Psychological Complexity
The picture imagines the profoundly saddened Lorenz Hart in the musical Oklahoma!'s first-night Manhattan spectators in 1943, looking on with jealous anguish as the production unfolds, despising its mild sappiness, abhorring the exclamation point at the end of the title, but soul-crushingly cognizant of how lethally effective it is. He realizes a hit when he sees one – and feels himself descending into defeat.
Even before the break, Lorenz Hart miserably ducks out and goes to the tavern at Sardi’s where the remainder of the movie unfolds, and anticipates the (unavoidably) successful Oklahoma! troupe to arrive for their after-party. He knows it is his performance responsibility to congratulate Richard Rodgers, to feign things are fine. With suave restraint, actor Andrew Scott portrays Richard Rodgers, clearly embarrassed at what they both know is Hart's embarrassment; he gives a pacifier to his ego in the form of a temporary job writing new numbers for their existing show the musical A Connecticut Yankee, which only makes it worse.

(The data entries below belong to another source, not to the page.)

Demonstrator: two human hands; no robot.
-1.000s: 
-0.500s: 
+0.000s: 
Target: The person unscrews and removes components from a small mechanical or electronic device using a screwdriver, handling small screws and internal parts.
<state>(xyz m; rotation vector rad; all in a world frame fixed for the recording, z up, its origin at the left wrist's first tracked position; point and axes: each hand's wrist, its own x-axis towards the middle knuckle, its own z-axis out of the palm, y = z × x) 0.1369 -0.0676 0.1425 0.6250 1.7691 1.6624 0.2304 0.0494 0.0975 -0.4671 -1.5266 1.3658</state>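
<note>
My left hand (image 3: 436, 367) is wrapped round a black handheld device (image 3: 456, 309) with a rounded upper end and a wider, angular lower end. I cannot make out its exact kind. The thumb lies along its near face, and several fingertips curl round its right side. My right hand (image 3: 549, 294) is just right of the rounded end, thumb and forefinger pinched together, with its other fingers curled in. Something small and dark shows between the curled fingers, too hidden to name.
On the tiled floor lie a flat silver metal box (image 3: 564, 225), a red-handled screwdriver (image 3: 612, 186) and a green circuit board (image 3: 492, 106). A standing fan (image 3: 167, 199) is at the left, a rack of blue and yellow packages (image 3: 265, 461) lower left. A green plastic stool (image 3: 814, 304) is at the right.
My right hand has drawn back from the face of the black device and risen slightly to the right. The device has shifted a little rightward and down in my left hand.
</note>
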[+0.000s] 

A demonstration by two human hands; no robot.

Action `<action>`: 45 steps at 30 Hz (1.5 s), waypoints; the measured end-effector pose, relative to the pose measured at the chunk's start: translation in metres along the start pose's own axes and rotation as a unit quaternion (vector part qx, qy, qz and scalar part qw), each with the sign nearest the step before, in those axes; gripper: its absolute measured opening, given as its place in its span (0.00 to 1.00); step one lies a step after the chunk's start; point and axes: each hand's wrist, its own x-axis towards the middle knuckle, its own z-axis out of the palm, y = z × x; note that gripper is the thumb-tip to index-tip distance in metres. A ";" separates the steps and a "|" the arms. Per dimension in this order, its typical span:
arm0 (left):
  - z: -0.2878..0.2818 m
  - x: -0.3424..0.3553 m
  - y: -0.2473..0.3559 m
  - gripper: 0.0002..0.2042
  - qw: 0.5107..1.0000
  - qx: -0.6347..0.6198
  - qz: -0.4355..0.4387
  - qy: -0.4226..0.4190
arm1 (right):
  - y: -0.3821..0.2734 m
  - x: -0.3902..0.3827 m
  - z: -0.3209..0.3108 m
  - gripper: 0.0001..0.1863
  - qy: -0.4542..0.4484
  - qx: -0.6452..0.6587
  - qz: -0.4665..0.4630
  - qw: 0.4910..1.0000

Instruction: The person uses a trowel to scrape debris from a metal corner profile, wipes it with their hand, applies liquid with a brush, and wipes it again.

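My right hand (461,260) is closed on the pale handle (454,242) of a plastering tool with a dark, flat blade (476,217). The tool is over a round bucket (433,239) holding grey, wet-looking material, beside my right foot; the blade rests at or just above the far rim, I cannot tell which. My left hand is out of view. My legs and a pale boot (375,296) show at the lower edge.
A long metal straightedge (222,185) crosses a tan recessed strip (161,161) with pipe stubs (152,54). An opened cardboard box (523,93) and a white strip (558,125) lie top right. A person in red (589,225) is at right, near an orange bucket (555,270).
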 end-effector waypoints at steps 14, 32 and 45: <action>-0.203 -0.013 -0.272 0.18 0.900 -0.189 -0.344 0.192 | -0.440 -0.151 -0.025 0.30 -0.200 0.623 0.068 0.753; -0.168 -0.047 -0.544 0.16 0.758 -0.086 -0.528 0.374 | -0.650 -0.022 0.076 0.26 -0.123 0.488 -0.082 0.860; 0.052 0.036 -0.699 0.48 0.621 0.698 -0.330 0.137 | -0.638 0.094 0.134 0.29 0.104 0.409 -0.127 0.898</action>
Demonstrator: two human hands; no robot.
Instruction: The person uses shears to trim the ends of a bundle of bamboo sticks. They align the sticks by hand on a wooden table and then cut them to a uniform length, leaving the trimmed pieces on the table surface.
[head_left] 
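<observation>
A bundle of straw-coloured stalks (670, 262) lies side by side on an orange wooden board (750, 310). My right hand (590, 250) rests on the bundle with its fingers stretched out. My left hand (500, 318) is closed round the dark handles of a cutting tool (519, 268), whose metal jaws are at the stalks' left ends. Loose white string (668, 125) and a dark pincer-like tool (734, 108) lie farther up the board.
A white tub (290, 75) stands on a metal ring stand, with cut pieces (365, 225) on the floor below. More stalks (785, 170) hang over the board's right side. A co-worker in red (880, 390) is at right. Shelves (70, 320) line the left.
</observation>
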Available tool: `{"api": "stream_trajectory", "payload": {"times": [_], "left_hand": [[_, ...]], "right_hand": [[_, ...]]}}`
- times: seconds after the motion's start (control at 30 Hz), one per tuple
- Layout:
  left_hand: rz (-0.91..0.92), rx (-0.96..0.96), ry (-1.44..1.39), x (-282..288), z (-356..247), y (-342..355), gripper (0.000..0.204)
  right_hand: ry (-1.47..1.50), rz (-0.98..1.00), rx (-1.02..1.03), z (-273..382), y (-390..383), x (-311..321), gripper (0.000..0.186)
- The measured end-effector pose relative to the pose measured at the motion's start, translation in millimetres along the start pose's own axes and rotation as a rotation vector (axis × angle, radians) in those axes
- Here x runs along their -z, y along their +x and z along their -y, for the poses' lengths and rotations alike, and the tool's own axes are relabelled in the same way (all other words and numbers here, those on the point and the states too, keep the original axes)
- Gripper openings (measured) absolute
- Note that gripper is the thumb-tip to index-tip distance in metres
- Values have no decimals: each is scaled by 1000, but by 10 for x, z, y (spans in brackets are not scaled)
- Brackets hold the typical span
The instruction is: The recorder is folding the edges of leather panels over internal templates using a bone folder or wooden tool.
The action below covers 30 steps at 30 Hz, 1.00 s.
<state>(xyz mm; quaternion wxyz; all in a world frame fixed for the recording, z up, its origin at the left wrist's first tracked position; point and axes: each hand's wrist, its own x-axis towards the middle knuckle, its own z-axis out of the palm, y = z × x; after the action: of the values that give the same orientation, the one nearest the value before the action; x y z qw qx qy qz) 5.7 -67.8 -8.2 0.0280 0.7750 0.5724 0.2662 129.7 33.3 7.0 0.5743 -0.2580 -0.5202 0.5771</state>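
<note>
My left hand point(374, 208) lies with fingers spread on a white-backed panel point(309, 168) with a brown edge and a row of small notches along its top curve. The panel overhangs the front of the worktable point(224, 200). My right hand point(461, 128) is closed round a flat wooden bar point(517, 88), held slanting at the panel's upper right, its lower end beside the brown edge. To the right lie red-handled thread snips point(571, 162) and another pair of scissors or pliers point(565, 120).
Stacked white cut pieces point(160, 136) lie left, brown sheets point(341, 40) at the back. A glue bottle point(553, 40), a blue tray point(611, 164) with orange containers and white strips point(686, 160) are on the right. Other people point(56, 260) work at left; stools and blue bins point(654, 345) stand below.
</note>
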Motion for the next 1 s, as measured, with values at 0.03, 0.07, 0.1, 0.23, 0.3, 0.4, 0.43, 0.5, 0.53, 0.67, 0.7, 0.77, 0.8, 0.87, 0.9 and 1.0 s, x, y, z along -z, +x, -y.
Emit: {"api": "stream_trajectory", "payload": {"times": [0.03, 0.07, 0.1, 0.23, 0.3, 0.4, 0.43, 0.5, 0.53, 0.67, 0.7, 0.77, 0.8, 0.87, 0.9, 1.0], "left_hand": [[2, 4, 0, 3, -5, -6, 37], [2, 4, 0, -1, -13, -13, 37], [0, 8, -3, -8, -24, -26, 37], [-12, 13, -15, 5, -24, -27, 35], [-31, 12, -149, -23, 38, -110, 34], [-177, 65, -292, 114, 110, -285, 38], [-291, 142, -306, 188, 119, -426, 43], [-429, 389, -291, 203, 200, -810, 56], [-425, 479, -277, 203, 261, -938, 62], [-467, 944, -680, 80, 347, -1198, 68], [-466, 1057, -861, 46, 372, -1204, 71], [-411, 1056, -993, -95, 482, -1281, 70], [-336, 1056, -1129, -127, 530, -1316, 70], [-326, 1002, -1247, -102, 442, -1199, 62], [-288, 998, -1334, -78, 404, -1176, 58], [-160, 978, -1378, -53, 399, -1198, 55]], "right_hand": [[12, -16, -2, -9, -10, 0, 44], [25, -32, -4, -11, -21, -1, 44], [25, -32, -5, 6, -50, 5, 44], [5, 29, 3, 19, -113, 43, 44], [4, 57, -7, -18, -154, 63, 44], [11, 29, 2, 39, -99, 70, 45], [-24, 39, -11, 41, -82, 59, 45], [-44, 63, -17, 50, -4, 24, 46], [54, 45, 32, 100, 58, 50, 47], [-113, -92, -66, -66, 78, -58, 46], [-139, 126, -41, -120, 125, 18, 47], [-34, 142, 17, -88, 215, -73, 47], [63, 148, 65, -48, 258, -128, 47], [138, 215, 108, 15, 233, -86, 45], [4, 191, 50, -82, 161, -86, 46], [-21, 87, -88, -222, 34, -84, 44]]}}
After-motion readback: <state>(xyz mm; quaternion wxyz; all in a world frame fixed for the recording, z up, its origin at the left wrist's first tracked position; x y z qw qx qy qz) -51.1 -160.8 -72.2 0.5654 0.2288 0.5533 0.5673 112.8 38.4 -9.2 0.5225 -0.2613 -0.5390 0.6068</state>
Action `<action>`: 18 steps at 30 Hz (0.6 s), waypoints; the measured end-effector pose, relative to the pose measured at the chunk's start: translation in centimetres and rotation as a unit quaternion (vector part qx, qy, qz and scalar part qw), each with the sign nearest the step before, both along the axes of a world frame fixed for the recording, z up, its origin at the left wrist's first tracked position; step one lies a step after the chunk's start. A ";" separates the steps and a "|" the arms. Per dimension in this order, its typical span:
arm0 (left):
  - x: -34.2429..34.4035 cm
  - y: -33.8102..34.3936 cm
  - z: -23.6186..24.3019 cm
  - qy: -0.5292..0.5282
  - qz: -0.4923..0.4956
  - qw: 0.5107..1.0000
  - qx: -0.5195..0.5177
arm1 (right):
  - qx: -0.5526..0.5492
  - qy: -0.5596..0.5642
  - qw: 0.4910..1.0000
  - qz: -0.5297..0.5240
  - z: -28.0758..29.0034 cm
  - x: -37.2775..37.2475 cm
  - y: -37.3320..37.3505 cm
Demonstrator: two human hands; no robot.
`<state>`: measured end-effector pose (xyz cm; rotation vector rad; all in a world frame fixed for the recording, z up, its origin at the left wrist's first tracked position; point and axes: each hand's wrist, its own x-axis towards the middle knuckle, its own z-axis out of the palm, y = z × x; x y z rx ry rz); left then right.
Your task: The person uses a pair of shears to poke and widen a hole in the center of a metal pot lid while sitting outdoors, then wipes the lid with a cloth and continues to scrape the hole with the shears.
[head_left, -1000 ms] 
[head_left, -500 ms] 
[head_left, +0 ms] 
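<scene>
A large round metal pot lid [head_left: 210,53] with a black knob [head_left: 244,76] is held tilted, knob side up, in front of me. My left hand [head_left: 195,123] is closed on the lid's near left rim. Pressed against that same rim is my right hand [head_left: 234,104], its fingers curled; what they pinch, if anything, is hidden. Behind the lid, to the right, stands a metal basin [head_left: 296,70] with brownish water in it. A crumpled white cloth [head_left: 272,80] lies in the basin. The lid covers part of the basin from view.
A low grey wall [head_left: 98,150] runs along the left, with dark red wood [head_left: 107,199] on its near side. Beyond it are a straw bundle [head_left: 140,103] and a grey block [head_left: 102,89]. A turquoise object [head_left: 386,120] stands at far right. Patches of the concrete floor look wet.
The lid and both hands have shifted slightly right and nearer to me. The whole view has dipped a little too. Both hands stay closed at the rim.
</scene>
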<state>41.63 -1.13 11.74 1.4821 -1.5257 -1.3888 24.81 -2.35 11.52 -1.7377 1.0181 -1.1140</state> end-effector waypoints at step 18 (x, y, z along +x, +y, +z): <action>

- Actor Bobby Cannavale plays the barman who in standard fashion attends empathetically to Hart’s arias of acerbic misery
- The thespian Patrick Kennedy plays writer EB White, to whom Hart unintentionally offers the concept for his kids' story Stuart Little
- Margaret Qualley plays the character Weiland, the impossibly gorgeous Yale student with whom the film envisions Lorenz Hart to be complexly and self-destructively in adoration
Lorenz Hart has already been jilted by Richard Rodgers. Undoubtedly the cosmos couldn't be that harsh as to have him dumped by Weiland as well? But Margaret Qualley mercilessly depicts a young woman who desires Hart to be the laughing, platonic friend to whom she can disclose her adventures with guys – as well of course the theater industry influencer who can advance her profession.
Acting Excellence
Hawke shows that Lorenz Hart partly takes spectator's delight in listening to these guys but he is also truly, sadly infatuated with Weiland and the picture informs us of something seldom addressed in films about the domain of theater music or the cinema: the dreadful intersection between professional and romantic failure. However at one stage, Lorenz Hart is rebelliously conscious that what he has achieved will survive. It's an outstanding portrayal from Ethan Hawke. This might become a stage musical – but who would create the tunes?
The film Blue Moon screened at the London film festival; it is released on the 17th of October in the US, 14 November in the United Kingdom and on January 29 in Australia.